Your task
Copy task, pictures excluded: set down exactly the lines from the one containing "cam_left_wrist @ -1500" to the end of the data below.

Data extract
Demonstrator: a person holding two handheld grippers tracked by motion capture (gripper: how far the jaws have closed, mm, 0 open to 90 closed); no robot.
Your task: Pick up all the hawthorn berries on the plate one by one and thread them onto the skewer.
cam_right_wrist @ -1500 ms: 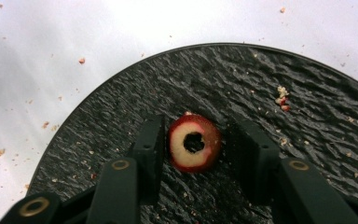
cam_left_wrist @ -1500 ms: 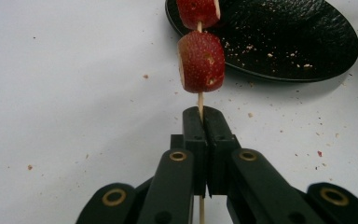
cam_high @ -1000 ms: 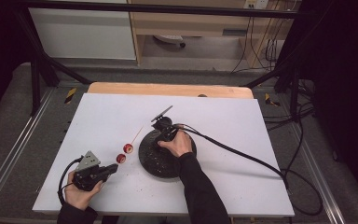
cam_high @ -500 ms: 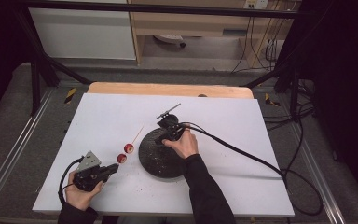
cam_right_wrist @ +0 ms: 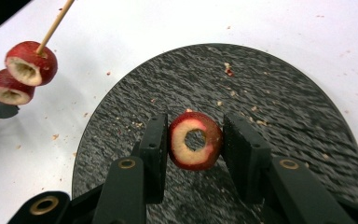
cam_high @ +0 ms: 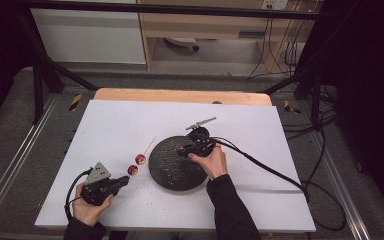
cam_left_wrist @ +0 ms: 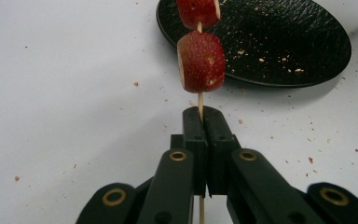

Result
cam_left_wrist @ -1500 ms: 
cam_high @ -1000 ms: 
cam_high @ -500 ms: 
cam_right_wrist @ +0 ms: 
cam_high @ +0 ms: 
cam_left_wrist @ +0 ms: 

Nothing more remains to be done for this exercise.